The reverse repo rate is the rate at which the Reserve Bank of India borrows short-term funds from commercial banks, absorbing excess liquidity from the banking system and acting as a floor for overnight money-market rates.

The reverse repo rate is the mirror image of the repo rate within India's liquidity adjustment facility (LAF). When commercial banks hold surplus funds they cannot deploy profitably in the short term, they park them with the RBI overnight under the reverse repo arrangement. The RBI pays the reverse repo rate on these deposits, which historically was set 25 basis points below the repo rate, making it less attractive than lending to businesses but safer than leaving funds undeployed.

The gap between the repo and reverse repo rates defines the LAF corridor. When liquidity in the banking system is in deficit, the operative rate tends to cluster near the repo rate as banks borrow from the RBI. When the system is in surplus — as was the case for much of 2020–21 following large government expenditure and RBI asset purchases — the operative rate gravitates toward the reverse repo rate. This distinction matters because it means the effective monetary policy stance can differ from the headline repo rate depending on system-wide liquidity conditions.

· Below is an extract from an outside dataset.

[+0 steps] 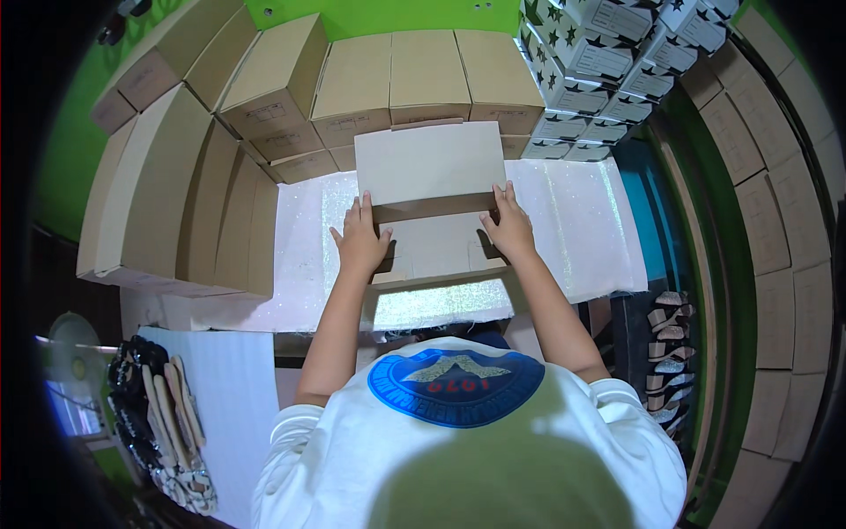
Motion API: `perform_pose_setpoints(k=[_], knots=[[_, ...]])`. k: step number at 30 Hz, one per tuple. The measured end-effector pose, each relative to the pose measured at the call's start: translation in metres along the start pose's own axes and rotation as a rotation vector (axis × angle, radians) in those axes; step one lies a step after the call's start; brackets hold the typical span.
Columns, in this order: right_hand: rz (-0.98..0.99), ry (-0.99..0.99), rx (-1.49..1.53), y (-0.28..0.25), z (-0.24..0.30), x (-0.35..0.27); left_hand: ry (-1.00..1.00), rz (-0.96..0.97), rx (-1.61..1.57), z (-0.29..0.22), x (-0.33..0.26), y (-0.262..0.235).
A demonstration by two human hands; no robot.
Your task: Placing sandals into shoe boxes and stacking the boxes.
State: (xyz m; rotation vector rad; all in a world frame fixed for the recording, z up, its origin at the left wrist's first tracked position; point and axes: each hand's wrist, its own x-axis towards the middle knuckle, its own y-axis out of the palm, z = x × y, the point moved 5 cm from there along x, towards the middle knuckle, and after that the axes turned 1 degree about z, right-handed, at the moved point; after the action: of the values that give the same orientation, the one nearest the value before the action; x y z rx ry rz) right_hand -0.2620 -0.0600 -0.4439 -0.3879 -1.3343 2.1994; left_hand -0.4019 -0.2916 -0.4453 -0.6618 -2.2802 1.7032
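Observation:
In front of me on the table is a cardboard box [438,236] with its lid raised and tilted back. The lid and the inside are pale; the front wall is brown. My left hand [359,238] straddles the left side wall, thumb over the inside and the other fingers spread along the outside. Over the right side wall, my right hand [511,225] has its thumb inward and its fingers reaching up to the lid's lower corner. Both hands grip the box by its sides. What lies at the bottom of the box cannot be made out.
Brown boxes [357,84] are stacked along the back, and larger ones [154,176] stand at the left. White star-patterned boxes [573,93] rise at the back right. Shiny pale cloth [573,225] covers the table. Shoe-like pieces hang in rows [670,353] at right; dark and beige pieces [167,414] lie lower left.

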Motion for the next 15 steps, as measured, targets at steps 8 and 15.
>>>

In April 2022, the RBI introduced the standing deposit facility (SDF) at a rate 25 basis points above the reverse repo rate to absorb excess liquidity without providing collateral. The SDF effectively replaced the reverse repo as the floor of the LAF corridor, while the reverse repo rate was retained but rendered less prominent in day-to-day operations. This structural shift allowed the RBI to drain liquidity more efficiently while retaining the flexibility of collateralised reverse repo transactions.

For retail depositors and savers, the reverse repo rate has indirect significance. When the RBI holds the reverse repo rate low to keep banking system liquidity ample, banks face pressure on net interest margins, which may limit their ability to raise deposit rates. Conversely, a rising reverse repo rate signals a tightening stance, which can translate into higher savings and fixed deposit rates over time as banks compete for funds.

A common misconception is that the reverse repo rate directly determines savings account interest rates. Banks set their liability rates based on broader funding costs, competitive dynamics, and their own asset-liability management needs. The reverse repo rate provides a lower bound on where banks might otherwise park funds, but the relationship to retail deposit rates is indirect and lagged rather than mechanical.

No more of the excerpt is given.